BATON ROUGE, La. (BP) — Longtime Louisiana pastor Bob Anderson, a former first vice president of the Southern Baptist Convention, died Dec. 13 after a seven-year battle with Parkinson’s disease. He was 84.
Anderson led Parkview Baptist Church in Baton Rouge from 1974 until his retirement in 1996, growing the congregation to 5,000 members.
He founded Parkview Baptist School in 1981, now one of Louisiana’s largest private schools with 1,200 students from pre-kindergarten to high school. Don Mayes, Parkview’s superintendent since 2013, is one of Parkview’s alumni from the 1980s and the father of a high school senior there.
A Shreveport native, Anderson committed his life to Christ at a local crusade meeting led by Billy Graham in 1951, which he attended with his high school football team. “I went forward and gave my heart to Christ,” he said later, as recounted by the Louisiana convention’s Baptist Message newsjournal.
Anderson was elected as the SBC’s 1996-1997 first vice president during the annual meeting in New Orleans.
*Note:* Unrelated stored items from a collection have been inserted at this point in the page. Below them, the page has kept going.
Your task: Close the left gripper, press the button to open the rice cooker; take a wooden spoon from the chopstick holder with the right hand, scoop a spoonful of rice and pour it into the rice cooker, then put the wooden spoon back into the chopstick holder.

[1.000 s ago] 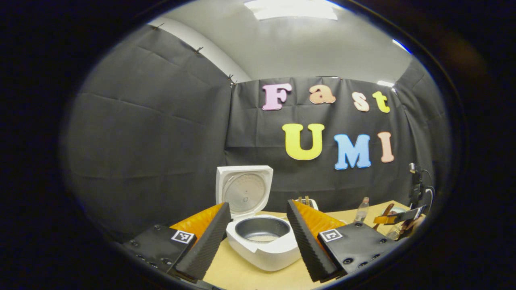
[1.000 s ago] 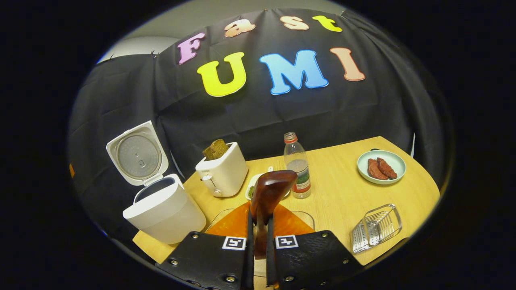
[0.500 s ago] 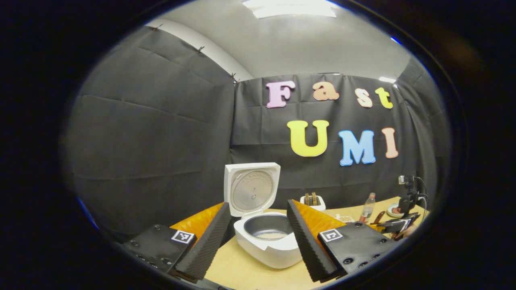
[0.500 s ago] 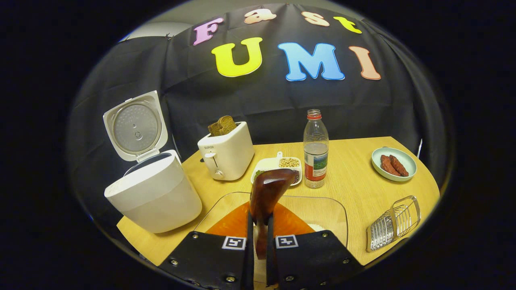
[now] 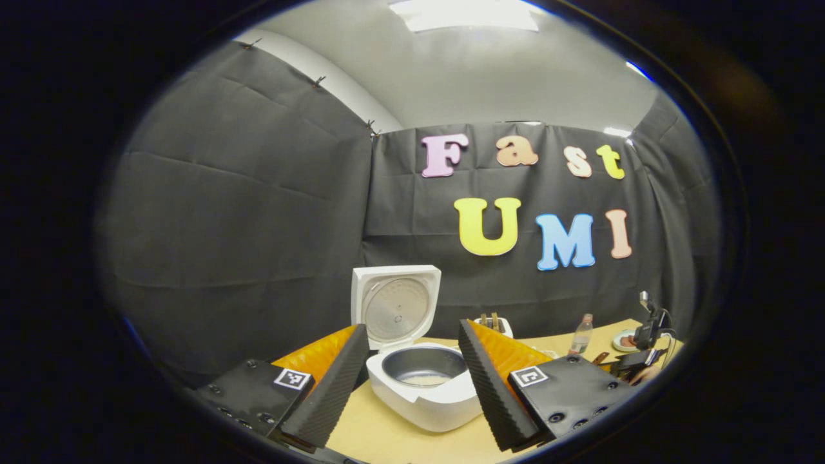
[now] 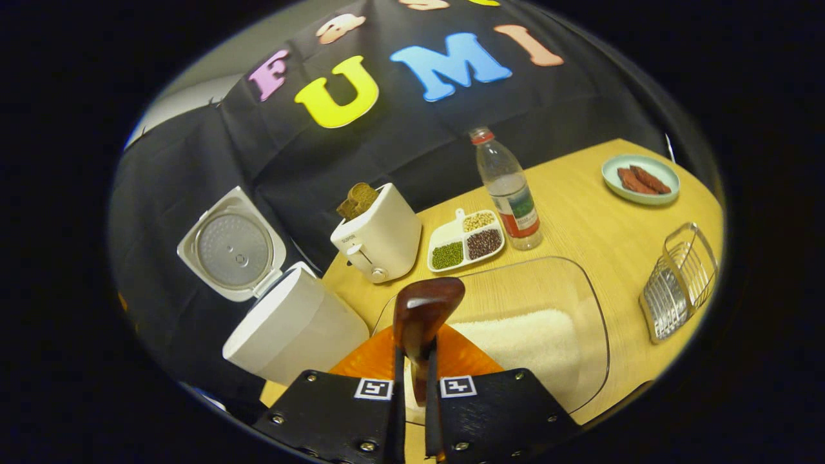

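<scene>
The white rice cooker (image 5: 422, 393) stands open, lid (image 5: 394, 303) upright, grey inner pot with a little rice at the bottom. My left gripper (image 5: 412, 328) hovers open just in front of it, one finger on each side of the pot. My right gripper (image 6: 414, 364) is shut on the handle of the dark wooden spoon (image 6: 425, 308), whose bowl points up and forward above the clear tray of rice (image 6: 525, 338). The cooker (image 6: 293, 328) sits to the left of that tray. The wire chopstick holder (image 6: 680, 280) lies on the right.
A white toaster (image 6: 380, 235) with bread, a divided dish of beans (image 6: 465, 240), a water bottle (image 6: 509, 190) and a green plate of meat (image 6: 640, 179) stand across the back of the wooden table (image 6: 599, 232). The right gripper and the hand holding it (image 5: 635, 364) are at the far right.
My right gripper has tipped downward and rolled, so the rice tray now lies directly under the spoon. The left gripper stays open and has shifted only slightly in front of the cooker.
</scene>
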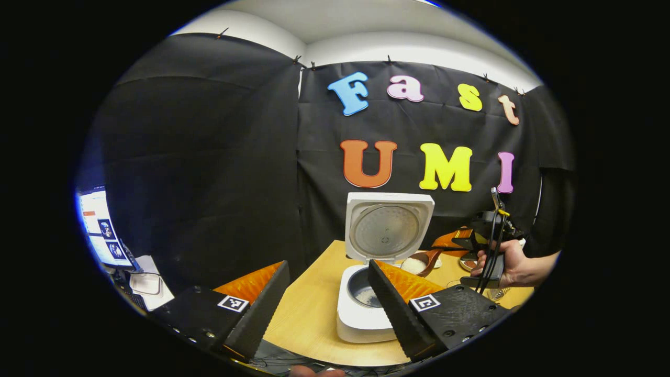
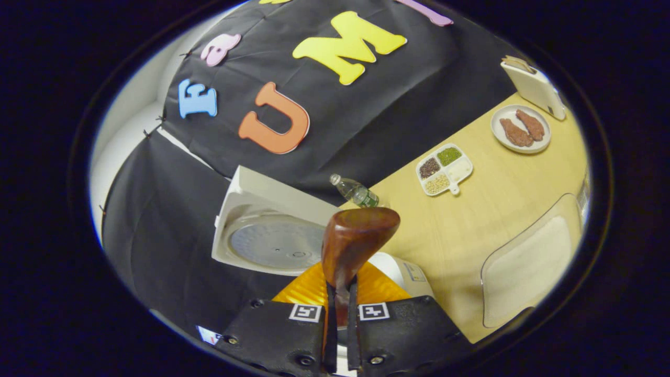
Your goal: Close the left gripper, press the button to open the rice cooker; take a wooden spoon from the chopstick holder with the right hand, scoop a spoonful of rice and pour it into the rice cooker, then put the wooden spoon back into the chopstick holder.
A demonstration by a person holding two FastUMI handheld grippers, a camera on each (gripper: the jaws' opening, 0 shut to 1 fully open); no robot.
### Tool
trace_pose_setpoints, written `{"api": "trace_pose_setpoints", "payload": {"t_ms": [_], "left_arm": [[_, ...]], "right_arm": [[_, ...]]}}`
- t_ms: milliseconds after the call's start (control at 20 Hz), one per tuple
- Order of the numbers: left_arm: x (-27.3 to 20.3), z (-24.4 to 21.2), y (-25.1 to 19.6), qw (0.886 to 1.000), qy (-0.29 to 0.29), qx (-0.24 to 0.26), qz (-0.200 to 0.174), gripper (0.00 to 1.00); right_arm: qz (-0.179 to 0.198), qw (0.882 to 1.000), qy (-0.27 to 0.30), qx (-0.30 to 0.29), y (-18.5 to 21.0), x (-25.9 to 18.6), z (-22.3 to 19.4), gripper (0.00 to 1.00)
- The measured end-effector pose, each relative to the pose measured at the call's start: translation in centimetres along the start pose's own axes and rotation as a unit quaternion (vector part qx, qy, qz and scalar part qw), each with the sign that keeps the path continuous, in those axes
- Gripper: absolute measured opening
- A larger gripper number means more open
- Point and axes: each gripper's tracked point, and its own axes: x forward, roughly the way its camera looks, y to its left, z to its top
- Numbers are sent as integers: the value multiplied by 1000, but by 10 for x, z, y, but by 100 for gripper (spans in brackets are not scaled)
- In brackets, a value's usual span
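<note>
The white rice cooker (image 1: pixel 361 314) stands open on the wooden table, its lid (image 1: pixel 386 228) upright, and a little rice lies in its pot. My left gripper (image 1: pixel 328 267) is open in front of it, one finger on each side, holding nothing. To the right, a hand holds my right gripper (image 1: pixel 471 243), which is shut on the wooden spoon (image 1: pixel 421 262); the spoon carries a heap of white rice beside the cooker's right rim. In the right gripper view, my right gripper (image 2: pixel 340 287) clamps the spoon's handle, and the spoon's bowl (image 2: pixel 361 230) shows from its back above the cooker (image 2: pixel 405 272) and beside the lid (image 2: pixel 272 238).
On the table sit a clear tub of rice (image 2: pixel 528 262), a plastic bottle (image 2: pixel 356 191), a divided dish of grains (image 2: pixel 445 168), a plate of meat (image 2: pixel 521 128) and a white holder (image 2: pixel 534 86) at the far corner. A monitor (image 1: pixel 102 228) stands off the table's left.
</note>
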Motion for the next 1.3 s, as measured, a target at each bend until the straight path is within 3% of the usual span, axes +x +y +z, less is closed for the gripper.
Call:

He also served as a trustee at Southwestern Baptist Theological Seminary in Texas.
In 1997, Anderson was elected by acclamation as the Louisiana Baptist Convention’s president as a consensus nominee between two factions.
“We’re going to have to [achieve peace] by reaching out to one another emphasizing that the Jesus in you loves the Jesus in me,” he said in calling for “a peace-driven convention.”
After his retirement, Anderson founded Antioch Affection Ministries to provide care for ministers terminated by their churches as well as assistance to churches and pastors needing reconciliation.
In a 1997 chapel message at New Orleans Baptist Theological Seminary, Anderson recounted that he began helping fellow ministers soon after arriving at Parkview, “bringing [onto the staff] ministers who had been terminated … helping them dump their baggage and get back into the ministry.”
“Our churches will be filled to capacity when they’re filled with happy people, and it starts with the pastor. A joyful church starts with the minister being happy,” he said. “It is possible for ministers to enjoy the ministry.”
Tommy Middleton, executive director of the Baptist Association of Greater Baton Rouge, told The Advocate local newspaper, that Anderson was “a great friend to pastors. He was always passionate about encouraging other pastors.” Middleton said Anderson also had “a gentle spirit about him. He was gentle and a gentleman…. His heart was to preach the Gospel.”
Anderson held an undergraduate degree from East Texas Baptist University and a master of divinity degree from Southwestern.
He is survived by his wife of 63 years, Rochelle; a son, Robert Jr.; two daughters, Susan McKey and Janet Blankenship; and nine grandchildren.
His funeral was held Dec. 16 at Parkview Baptist Church, which included a video of Anderson’s last sermon at the church titled “Finishing Well.”
Memorials may be made to the Bro. Bob Anderson Scholarship Fund at Parkview Baptist School or Antioch Affection Ministries.